GENERAL INFORMATION


Genoa is a town that you have to know how to love. Getting to known it and making it your own are not easy, but they are not impossible either: just as in love you need perseverance and a strong push from within. There can be no half measures. Genoa is a town that has always amazed people with its beauty and richness. Just consider what Gustave Flaubert wrote to a friend in 1845.... "I saw a beautiful street, the Via Aurelia, and now I am in a beautiful town, a really beautiful town, Genoa. I walk on marble, everything is made of marble: stairs, balconies, palaces". Many visitors have described it in detail, and many of these with enthusiasm. And some, in fact very few, have followed the lead of Dante who was severely critical: "Sea without fish, hills without wood, men without honour, women without shame"; they have added their voices to that of Montesquieu who, in his poem "Adieu Genes", defines it as "detestable and boring". You either love Genoa or you hate it, no one can remain indifferent.

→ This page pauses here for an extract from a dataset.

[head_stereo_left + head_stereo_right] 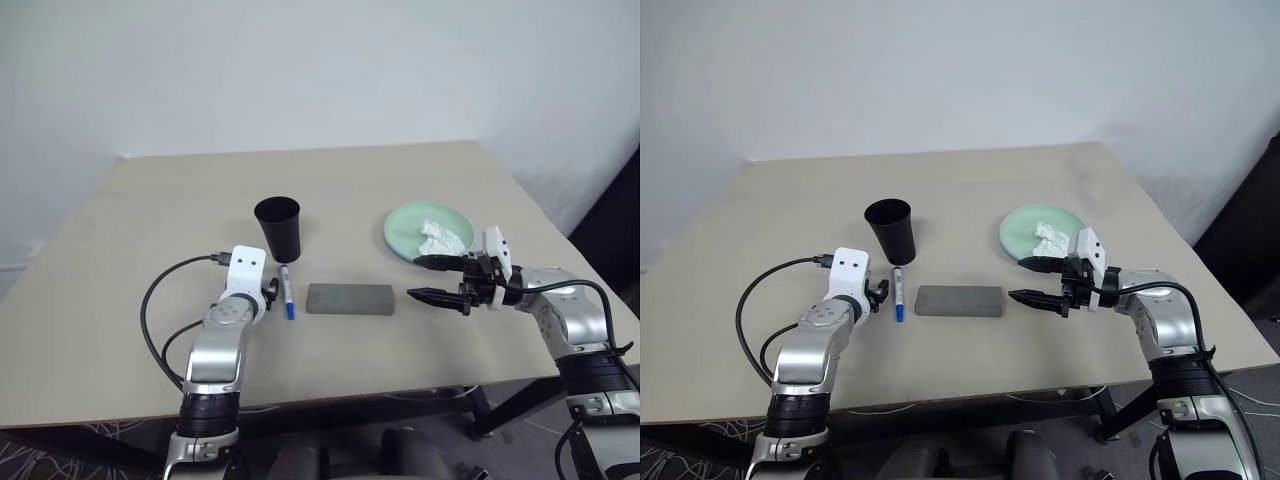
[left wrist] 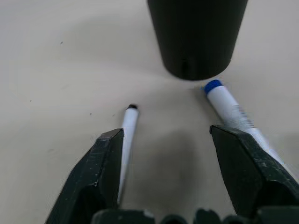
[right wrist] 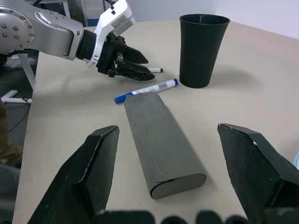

Not is it rare for people not to like the town at the first impact, but then to love it deeply once they appreciate its spirit. In fact in 1843 Charles Dickens wrote in Pictures from Italy: "That day I would never have believed that the time would come when I would be attracted even by the stones of Genoa's streets, and that I would think of that town with affection as a place in which I had spent many hours in peace and happiness". Even today Genoa arouses contrasting feelings. This is also due to the fact that it often presents itself in contradictory terms. As a Mediterranean port that has always been open to trade with all the countries on its shores, so that it has assimilated many of their customs and words. And as a city of merchants and bankers, to the extent that it is unanimously recognized as the most English town in Italy.